FOI confirms German results on Novichok
Swedish expertise in analysing nerve agents and other chemical weapons is concentrated in FOI’s CBRN Division.
“I can confirm that we at FOI in Umeå have conducted an analysis on behalf of our German partners,” says Dr Åsa Scott, Head of the CBRN Protection and Security Division. Sampling, transport and analysis have been carried out under a strict chain of custody, following procedures in accordance with FOI’s status as an accredited laboratory.
“Our analysis confirms the earlier German results. The blood sample from Mr. Navalnyj did unequivocally contain a nerve agent from the Novichok group,” adds Dr Scott.

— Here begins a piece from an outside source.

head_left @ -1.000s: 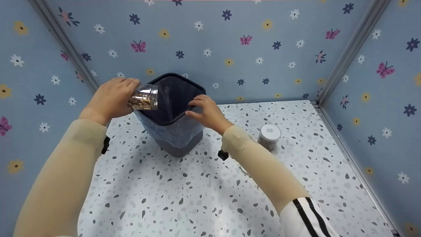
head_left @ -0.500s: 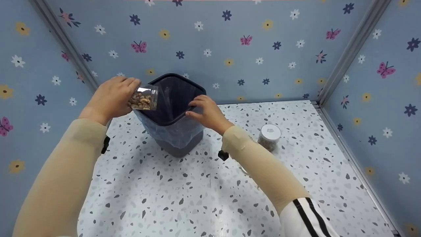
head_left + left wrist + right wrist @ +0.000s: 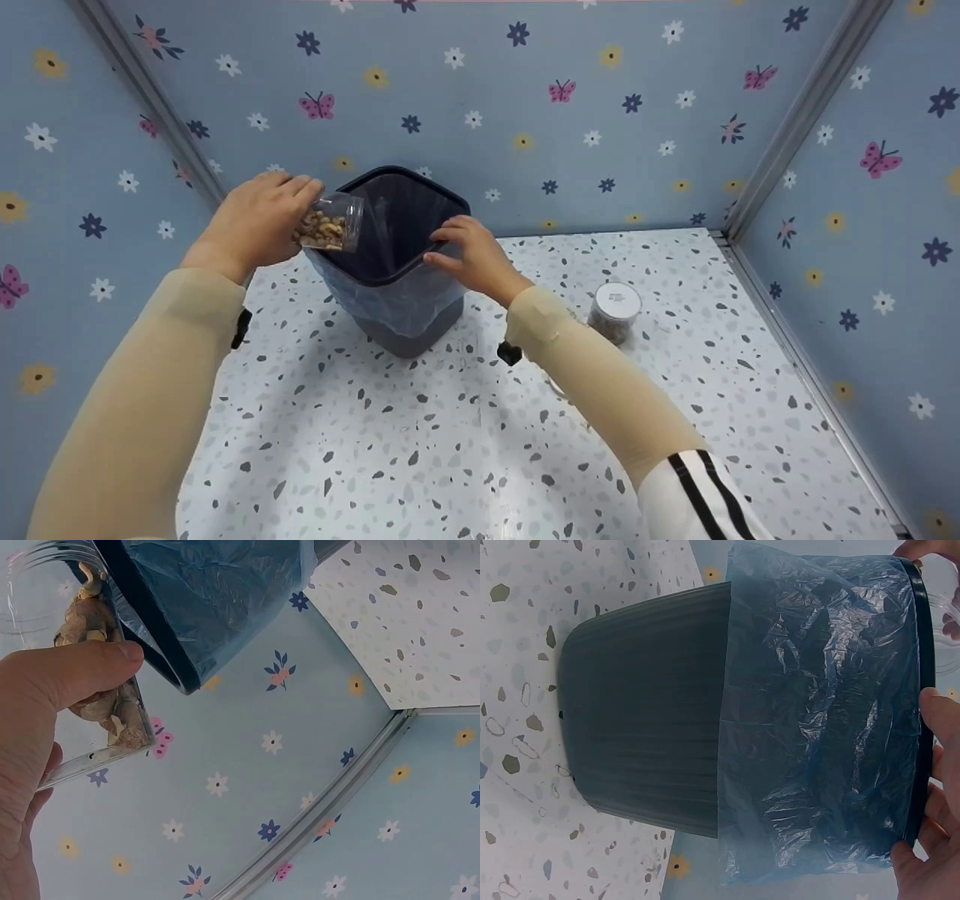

FOI’s CBRN laboratories and capacities
FOI holds the Swedish national capacity to analyse and verify the occurrence of chemical, biological and radioactive agents in all types of samples. FOI’s facility in Umeå includes the only Swedish laboratory that is specialised in the analysis of chemical warfare agents. This analytical capacity includes the safeguarding of the sample’s chain of custody, including the correct collection of samples and ensuring that no external factors can influence the samples during their transport and analysis.
The documentation regarding the handling of samples is ongoing, according to specific routines and in accordance with FOI’s international accreditations. The C-laboratory is also internationally designated to work for the implementation of the Chemical Weapons Convention.
Analysis and verification of nerve agents
The use of poisonous substances such as nerve agents or other chemical weapons can be verified in several ways. It could be through analysis of so-called environmental samples of soil, air, water or swipe samples that may have been exposed, or by analysis of human biomedical samples of, for example, urine and/or blood.
In a somewhat simplified description of verification by blood analysis, the procedure is as follows: a blood sample from a person who is suspected of exposure to a nerve agent is collected. Blood contains proteins. A nerve agent reacts with and binds to these proteins: this is what makes nerve agents so poisonous. But, this same protein binding is what makes it possible to use blood samples to verify that the person has been exposed to a nerve agent.
Proteins are built as a long sequence of amino acids. By extracting the proteins from the blood, and then dividing the protein into shorter amino acid sequences, it is then possible to use a special technique, called liquid chromatography-tandem mass spectrometry (shortened as LC-MS/MS), to analyse patterns in precisely the part of the protein that the nerve agent has binded to. Different nerve agents give rise to different patterns. Based on the pattern from the protein from the blood sample, one can determine exactly which nerve agent the person has been exposed to.